- EXERCISE
Pick out every line in the data below that holds "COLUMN".

- RECORDS

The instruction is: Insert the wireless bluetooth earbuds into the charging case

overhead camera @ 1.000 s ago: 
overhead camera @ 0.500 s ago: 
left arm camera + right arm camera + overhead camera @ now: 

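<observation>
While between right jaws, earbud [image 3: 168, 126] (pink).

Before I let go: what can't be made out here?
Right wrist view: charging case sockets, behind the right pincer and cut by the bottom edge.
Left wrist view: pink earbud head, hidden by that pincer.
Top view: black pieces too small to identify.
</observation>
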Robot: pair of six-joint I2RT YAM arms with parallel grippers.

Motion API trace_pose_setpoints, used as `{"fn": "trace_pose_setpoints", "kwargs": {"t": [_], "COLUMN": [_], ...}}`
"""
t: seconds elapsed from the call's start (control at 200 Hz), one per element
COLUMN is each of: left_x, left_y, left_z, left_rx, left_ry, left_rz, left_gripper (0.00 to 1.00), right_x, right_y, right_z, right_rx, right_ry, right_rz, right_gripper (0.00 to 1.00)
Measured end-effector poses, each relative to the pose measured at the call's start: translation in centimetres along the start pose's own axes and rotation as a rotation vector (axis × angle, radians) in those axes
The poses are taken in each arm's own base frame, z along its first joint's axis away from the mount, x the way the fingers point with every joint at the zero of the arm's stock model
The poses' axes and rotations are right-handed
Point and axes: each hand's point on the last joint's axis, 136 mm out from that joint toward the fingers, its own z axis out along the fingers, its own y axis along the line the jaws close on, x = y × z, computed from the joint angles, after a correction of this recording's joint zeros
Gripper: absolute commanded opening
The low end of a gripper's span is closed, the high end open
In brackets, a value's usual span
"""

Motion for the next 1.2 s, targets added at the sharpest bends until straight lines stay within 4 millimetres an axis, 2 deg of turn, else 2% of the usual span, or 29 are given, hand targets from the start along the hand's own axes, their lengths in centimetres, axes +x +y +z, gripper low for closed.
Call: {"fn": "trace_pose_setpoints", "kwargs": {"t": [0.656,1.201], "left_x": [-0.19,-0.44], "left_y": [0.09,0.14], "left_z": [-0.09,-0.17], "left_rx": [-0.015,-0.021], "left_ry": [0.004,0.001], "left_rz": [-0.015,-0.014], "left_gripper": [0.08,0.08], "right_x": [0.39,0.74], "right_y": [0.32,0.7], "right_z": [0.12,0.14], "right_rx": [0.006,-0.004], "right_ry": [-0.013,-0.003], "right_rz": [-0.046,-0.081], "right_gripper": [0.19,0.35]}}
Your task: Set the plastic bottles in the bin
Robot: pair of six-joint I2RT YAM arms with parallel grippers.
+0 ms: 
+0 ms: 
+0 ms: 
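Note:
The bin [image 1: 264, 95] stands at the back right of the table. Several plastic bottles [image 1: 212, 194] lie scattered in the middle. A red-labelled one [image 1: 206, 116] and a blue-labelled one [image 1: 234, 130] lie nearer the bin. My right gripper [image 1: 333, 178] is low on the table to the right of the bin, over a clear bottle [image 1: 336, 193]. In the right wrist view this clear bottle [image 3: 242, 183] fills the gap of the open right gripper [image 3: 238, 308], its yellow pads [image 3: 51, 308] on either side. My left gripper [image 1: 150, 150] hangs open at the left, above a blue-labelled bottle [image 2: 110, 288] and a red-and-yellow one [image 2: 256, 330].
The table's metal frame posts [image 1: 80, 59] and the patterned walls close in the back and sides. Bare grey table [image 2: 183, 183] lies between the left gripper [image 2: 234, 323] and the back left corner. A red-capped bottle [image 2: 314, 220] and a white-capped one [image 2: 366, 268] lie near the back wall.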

- ANSWER TO THIS TASK
Motion API trace_pose_setpoints, used as `{"fn": "trace_pose_setpoints", "kwargs": {"t": [_], "COLUMN": [_], ...}}`
COLUMN is each of: left_x, left_y, left_z, left_rx, left_ry, left_rz, left_gripper (0.00 to 1.00), right_x, right_y, right_z, right_rx, right_ry, right_rz, right_gripper (0.00 to 1.00)

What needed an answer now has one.